Mini-Batch Class Composition Bias in Link Prediction

arXiv cs.AI / 4/30/2026

💬 OpinionIdeas & Deep AnalysisModels & Research

Key Points

  • The paper argues that representations learned by GNNs for node classification do not necessarily transfer to link prediction for a fixed graph, contrary to prior intuition.
  • It finds that widely used link prediction models can exploit a trivial mini-batch–dependent heuristic enabled by batch-normalization layers to perform edge classification.
  • After correcting for this shortcut behavior, the authors observe stronger alignment between the learned network representations and features relevant to node classification.
  • The results imply that conventional link-prediction training may overstate how well link predictors learn task-agnostic, graph-generalized representations.
  • The study is presented as an arXiv announcement (version v1), contributing new evidence to the understanding of what GNN link prediction models are actually learning.

Abstract

Prior work on node classification has shown that Graph Neural Networks (GNNs) can learn representations that transfer across graphs, when underlying graph properties are shared. For a fixed graph, one would then expect GNNs trained for link prediction to learn a representation consistent with that learnt for node classification. We show this intuition does not hold in the general case. Instead, we find popular link prediction models can learn a trivial mini-batch dependent heuristic, enabled by batch-normalisation layers, to solve the edge classification task.
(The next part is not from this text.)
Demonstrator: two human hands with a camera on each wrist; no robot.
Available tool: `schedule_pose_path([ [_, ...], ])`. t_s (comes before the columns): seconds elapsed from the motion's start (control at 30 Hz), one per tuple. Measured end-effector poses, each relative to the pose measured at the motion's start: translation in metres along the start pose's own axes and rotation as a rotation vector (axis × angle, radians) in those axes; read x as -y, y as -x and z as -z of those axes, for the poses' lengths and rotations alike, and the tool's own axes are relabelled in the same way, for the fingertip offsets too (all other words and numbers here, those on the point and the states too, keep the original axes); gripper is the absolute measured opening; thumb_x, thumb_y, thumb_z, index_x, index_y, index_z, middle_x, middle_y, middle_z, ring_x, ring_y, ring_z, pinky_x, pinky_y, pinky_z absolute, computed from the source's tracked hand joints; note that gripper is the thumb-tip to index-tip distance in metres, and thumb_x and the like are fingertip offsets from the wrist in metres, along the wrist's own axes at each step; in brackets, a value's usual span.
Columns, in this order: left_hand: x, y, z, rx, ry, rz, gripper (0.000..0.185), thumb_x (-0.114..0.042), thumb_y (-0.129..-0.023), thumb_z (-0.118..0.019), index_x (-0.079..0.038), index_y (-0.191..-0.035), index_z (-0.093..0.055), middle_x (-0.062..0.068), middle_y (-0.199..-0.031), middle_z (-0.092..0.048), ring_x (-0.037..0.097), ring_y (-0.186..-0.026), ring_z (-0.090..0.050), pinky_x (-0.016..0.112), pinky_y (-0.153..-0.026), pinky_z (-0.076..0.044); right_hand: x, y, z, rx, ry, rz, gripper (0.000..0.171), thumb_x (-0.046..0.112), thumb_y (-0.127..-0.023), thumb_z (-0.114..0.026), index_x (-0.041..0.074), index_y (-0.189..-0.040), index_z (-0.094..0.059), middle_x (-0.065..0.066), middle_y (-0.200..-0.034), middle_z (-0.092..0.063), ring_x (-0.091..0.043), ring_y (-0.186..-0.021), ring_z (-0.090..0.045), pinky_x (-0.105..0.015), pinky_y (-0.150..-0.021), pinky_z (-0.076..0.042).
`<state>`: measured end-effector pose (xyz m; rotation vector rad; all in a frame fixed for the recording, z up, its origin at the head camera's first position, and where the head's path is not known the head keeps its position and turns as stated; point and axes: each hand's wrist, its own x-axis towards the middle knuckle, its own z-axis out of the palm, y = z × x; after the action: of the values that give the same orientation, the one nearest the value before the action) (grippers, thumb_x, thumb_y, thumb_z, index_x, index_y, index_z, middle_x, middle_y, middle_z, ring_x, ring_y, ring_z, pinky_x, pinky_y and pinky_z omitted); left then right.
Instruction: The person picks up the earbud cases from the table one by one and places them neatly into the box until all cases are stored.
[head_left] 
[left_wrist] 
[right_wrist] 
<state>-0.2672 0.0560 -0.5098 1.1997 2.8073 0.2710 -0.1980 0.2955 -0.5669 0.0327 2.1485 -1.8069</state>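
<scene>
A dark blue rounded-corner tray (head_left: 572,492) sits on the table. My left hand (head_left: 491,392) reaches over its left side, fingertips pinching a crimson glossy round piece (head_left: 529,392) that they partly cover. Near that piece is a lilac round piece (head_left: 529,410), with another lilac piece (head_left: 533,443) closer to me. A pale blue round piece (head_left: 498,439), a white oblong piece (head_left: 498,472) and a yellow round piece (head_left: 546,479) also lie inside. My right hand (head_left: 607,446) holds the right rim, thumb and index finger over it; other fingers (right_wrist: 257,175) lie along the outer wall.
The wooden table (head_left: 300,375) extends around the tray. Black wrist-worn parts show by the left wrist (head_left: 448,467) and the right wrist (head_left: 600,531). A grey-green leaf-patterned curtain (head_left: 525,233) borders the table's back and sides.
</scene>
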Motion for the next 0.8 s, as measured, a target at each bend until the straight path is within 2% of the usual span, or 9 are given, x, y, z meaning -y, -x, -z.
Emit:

When correcting for this, we observe increased alignment of the network representation with node-class relevant features, suggesting the network has learnt a graph representation that better aligns with the underlying graph's properties. Our findings suggest that standard link prediction training may be leading us to overestimate link predictors' ability to learn a generalised representation of a graph that is consistent across tasks.